Ces systèmes sol-mer, capables d’atteindre des cibles à près de 1 000 kilomètres, placent désormais une partie du territoire chinois à portée directe. Officiellement, Tokyo justifie ce choix par la nécessité de renforcer sa capacité de dissuasion face à la montée en puissance militaire de Pékin, dont la présence navale s’intensifie en mer de Chine orientale.
Cette évolution s’inscrit dans un changement plus profond de posture stratégique. Le gouvernement japonais, sous l’impulsion de la Première ministre Sanae Takaichi, remet ouvertement en question les limites imposées par la Constitution pacifiste. Derrière le discours de défense, c’est bien une logique de réarmement assumé qui se dessine progressivement.
Au cœur de cette montée en puissance, l’archipel du sud-ouest japonais occupe une place clé. Situé à proximité de Taïwan, il devient un point d’appui stratégique dans un éventuel conflit régional. Tokyo laisse désormais entendre qu’une intervention ne serait plus exclue en cas d’escalade autour de l’île, revendiquée par Pékin.
Ce durcissement intervient dans un contexte de tensions croissantes entre les deux puissances asiatiques.
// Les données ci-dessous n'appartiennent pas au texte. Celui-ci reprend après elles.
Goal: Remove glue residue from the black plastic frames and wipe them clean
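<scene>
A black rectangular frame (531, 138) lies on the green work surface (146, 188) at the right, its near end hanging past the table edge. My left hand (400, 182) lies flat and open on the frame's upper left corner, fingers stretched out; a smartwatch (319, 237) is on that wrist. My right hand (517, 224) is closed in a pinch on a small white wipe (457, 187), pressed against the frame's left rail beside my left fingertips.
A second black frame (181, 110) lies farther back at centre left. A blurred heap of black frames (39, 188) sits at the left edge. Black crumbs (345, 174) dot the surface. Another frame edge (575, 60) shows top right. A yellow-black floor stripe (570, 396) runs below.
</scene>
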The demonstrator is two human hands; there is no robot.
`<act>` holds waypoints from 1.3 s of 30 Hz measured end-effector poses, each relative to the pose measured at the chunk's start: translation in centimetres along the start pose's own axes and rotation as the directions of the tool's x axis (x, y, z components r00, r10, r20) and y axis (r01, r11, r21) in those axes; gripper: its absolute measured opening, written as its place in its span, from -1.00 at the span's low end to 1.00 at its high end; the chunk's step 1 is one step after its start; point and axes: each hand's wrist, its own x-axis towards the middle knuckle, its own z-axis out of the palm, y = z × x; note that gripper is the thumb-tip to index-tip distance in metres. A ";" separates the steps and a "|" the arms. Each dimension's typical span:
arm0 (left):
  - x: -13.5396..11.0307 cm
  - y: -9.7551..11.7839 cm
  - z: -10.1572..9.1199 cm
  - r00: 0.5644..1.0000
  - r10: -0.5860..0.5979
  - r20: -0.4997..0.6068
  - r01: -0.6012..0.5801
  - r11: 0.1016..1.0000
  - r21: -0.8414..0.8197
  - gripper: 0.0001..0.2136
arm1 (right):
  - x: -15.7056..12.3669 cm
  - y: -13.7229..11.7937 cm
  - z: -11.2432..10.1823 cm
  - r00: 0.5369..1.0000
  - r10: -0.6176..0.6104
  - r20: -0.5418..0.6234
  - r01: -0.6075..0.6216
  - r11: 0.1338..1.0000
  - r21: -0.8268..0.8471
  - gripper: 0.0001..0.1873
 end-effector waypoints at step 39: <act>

La Chine considère ces déploiements comme une provocation directe, tandis que le Japon se positionne de plus en plus clairement dans le camp occidental, au risque d’alimenter une spirale sécuritaire dans la région.
En renforçant ses capacités offensives, Tokyo envoie un signal fort, mais contribue aussi à accélérer la militarisation d’une zone déjà sous haute tension. Une dynamique qui, loin de stabiliser la région, pourrait au contraire précipiter un nouvel affrontement stratégique en Asie.